## [How to complete this task]
Which lines in the data below contain the string "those"? Show each one.

## [Data below]

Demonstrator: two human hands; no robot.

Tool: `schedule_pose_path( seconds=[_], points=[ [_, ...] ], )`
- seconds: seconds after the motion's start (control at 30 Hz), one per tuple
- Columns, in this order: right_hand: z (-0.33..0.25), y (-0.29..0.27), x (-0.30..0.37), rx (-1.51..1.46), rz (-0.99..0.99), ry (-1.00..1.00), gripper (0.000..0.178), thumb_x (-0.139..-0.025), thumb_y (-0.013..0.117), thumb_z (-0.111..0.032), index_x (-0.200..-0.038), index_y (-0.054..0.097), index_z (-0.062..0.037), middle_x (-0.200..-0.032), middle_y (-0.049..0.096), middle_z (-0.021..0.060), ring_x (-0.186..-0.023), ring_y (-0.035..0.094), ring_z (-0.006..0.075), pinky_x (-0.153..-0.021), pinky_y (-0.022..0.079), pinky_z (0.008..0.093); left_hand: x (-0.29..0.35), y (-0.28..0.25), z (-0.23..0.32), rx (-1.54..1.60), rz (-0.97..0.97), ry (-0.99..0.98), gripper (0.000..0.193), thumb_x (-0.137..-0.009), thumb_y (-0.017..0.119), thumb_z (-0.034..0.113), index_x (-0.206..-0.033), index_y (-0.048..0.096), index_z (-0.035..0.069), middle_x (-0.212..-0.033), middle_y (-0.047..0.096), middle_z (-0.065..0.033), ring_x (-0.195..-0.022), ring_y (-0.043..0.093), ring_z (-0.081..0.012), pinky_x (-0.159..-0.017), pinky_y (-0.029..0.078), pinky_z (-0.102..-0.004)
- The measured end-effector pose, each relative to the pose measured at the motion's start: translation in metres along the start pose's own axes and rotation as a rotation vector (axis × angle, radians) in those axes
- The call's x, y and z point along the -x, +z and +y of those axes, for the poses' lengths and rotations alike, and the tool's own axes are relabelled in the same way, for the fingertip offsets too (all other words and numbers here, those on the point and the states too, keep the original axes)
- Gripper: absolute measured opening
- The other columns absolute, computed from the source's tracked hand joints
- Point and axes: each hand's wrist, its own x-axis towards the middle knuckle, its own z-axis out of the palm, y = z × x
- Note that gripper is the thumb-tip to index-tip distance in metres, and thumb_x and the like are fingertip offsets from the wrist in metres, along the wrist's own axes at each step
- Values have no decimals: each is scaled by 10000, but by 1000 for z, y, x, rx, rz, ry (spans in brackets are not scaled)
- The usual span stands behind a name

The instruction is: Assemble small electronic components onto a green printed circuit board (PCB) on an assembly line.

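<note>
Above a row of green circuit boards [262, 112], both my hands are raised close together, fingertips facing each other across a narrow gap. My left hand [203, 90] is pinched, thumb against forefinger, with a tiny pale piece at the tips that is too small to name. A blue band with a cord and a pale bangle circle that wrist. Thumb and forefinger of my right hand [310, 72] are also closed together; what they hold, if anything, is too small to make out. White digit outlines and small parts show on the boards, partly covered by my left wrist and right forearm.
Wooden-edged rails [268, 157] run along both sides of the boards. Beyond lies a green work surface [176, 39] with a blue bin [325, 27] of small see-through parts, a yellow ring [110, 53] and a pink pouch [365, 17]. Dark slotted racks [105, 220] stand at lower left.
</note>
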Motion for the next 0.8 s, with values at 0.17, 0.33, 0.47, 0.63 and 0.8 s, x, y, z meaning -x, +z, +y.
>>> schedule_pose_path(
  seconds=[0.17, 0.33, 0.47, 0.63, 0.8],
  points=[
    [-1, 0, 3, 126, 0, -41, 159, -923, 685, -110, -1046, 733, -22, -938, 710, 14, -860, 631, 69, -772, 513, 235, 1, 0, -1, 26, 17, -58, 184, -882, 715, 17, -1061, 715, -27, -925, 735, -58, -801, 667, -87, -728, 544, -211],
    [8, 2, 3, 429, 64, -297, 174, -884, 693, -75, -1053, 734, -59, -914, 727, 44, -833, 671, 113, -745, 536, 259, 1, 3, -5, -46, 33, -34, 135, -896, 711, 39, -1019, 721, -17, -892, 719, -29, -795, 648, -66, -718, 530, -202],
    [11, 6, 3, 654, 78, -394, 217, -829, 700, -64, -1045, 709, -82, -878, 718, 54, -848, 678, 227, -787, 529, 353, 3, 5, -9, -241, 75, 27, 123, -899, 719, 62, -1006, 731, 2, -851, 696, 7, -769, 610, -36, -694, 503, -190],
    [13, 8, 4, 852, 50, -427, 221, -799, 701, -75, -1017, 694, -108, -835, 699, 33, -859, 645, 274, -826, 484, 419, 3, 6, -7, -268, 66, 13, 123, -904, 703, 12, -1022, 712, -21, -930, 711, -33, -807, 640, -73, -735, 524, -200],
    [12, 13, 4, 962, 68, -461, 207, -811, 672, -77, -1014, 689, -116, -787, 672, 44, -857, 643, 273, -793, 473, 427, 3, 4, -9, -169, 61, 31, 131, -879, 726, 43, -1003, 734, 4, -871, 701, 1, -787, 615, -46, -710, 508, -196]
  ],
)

## [Finished exercise]
- The measured end-effector pose, each relative to the pose measured at the motion's start: translation in metres along the start pose's own axes and rotation as a rotation vector (axis × angle, radians) in those axes
- The call's x, y and z point along the -x, +z and +y of those axes, for the poses' lengths and rotations alike, and the tool's own axes are relabelled in the same way, for the fingertip offsets too (all other words and numbers here, those on the point and the states too, keep the original axes)

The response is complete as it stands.